▶ [AIM OF THE TASK] Beginning with the line that holds "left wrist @", write out each line exactly as it stands until the end of the data, and include no pictures.

________________________

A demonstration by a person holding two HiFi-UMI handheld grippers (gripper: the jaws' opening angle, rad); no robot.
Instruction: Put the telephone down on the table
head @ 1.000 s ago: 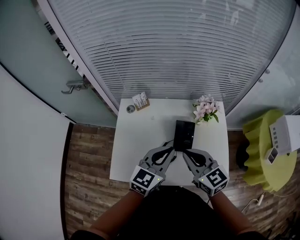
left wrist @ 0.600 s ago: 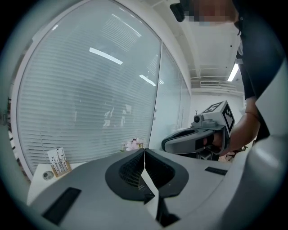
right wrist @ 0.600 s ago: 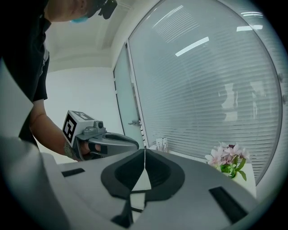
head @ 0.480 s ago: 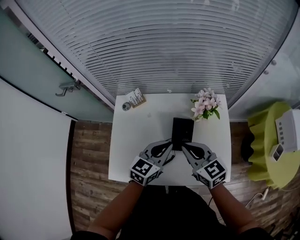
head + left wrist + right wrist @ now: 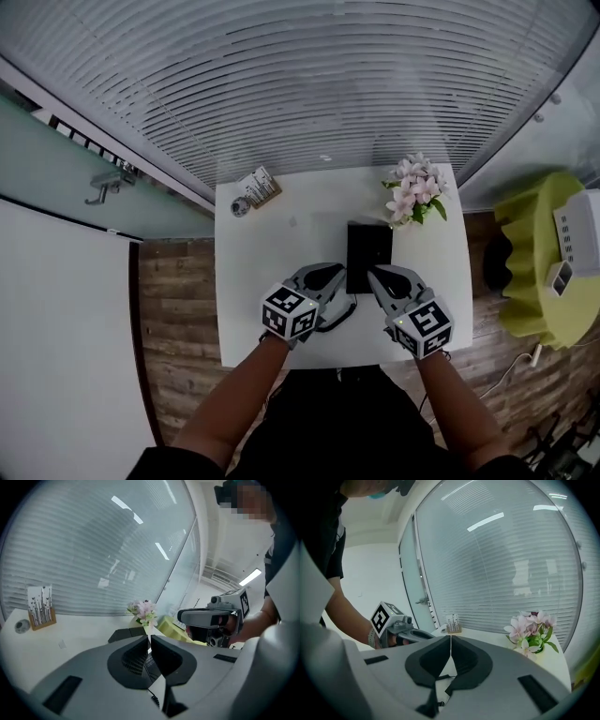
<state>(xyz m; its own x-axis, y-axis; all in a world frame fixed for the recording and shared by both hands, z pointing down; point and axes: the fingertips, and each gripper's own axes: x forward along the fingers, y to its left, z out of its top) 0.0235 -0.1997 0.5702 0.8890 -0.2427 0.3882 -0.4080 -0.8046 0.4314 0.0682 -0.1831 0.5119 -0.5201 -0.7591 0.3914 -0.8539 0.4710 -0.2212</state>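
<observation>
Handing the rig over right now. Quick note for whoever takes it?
Left gripper: jaws together, nothing between them, at the near left corner of the telephone.
Right gripper: jaws together, empty, at its near right corner.
Telephone: looks flat on the white table, this side of the flowers. Whether either gripper touches it cannot be told.
Done: telephone appears to be down.
Left: confirm it rests on the table, then draw both grippers clear.
</observation>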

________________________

▶ [OUTPUT OF THE TASK]
left wrist @ 0.600 s ago: 
right wrist @ 0.600 s ago: 
head @ 0.480 s ago: 
head + left wrist + right wrist @ now: 
<state>(xyz m; its own x-axis, y-axis; all in a world frame fixed for the recording and shared by both hands, z pointing down; point and axes: the fingertips, and each gripper's own axes: x forward along the fingers, y to its left, z out of its top) 0.0235 -0.1997 0.5702 0.8890 -0.2427 0.3882 -0.4080 -0.8046 0.4314 0.0682 -0.1831 0.5119 -0.5201 -0.7591 0.3914 -0.8539 0.4710 -0.2212</state>
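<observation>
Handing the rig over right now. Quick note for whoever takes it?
Left gripper: jaws together, nothing between them, at the near left corner of the telephone.
Right gripper: jaws together, empty, at its near right corner.
Telephone: looks flat on the white table, this side of the flowers. Whether either gripper touches it cannot be told.
Done: telephone appears to be down.
Left: confirm it rests on the table, then draw both grippers clear.
</observation>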

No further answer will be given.